__WHAT IS NEEDED__
Nothing but the lines below from the first through the one with "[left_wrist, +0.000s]" should appear, printed exactly; please leave pictures out.

__GIVEN MATERIAL__
▶
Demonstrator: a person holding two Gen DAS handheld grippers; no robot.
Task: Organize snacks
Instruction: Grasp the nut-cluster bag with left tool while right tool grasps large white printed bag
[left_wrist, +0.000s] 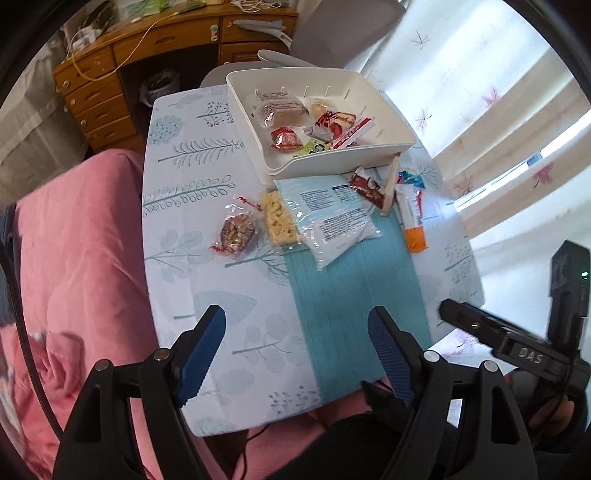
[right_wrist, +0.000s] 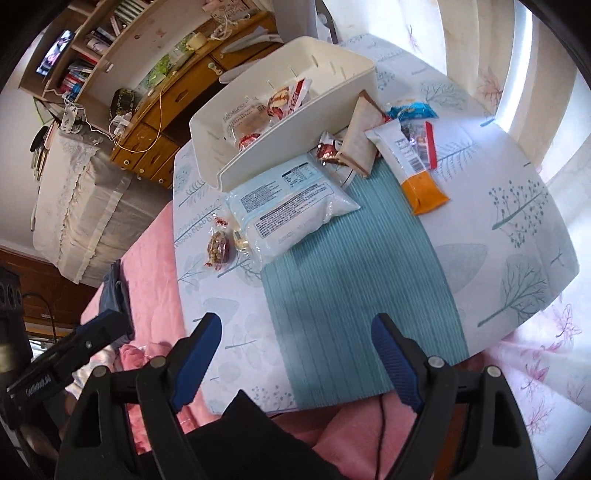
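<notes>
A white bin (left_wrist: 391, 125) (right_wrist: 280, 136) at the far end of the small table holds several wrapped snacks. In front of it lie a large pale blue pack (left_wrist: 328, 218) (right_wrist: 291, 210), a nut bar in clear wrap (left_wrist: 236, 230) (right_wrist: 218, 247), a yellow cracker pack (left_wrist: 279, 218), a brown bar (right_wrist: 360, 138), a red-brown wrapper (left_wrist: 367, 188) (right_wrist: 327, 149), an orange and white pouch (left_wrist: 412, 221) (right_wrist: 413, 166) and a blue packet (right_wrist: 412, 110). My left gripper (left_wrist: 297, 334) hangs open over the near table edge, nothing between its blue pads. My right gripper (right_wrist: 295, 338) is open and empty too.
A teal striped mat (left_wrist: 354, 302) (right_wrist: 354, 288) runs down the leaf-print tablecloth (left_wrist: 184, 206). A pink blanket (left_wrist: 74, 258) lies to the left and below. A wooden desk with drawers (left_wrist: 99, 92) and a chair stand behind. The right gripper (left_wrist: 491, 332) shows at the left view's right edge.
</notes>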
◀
__RESPONSE FOR THIS EXERCISE__
Demonstrator: a person holding two Gen DAS handheld grippers; no robot.
Task: Organize snacks
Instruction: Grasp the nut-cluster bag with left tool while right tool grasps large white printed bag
[left_wrist, +0.000s] 

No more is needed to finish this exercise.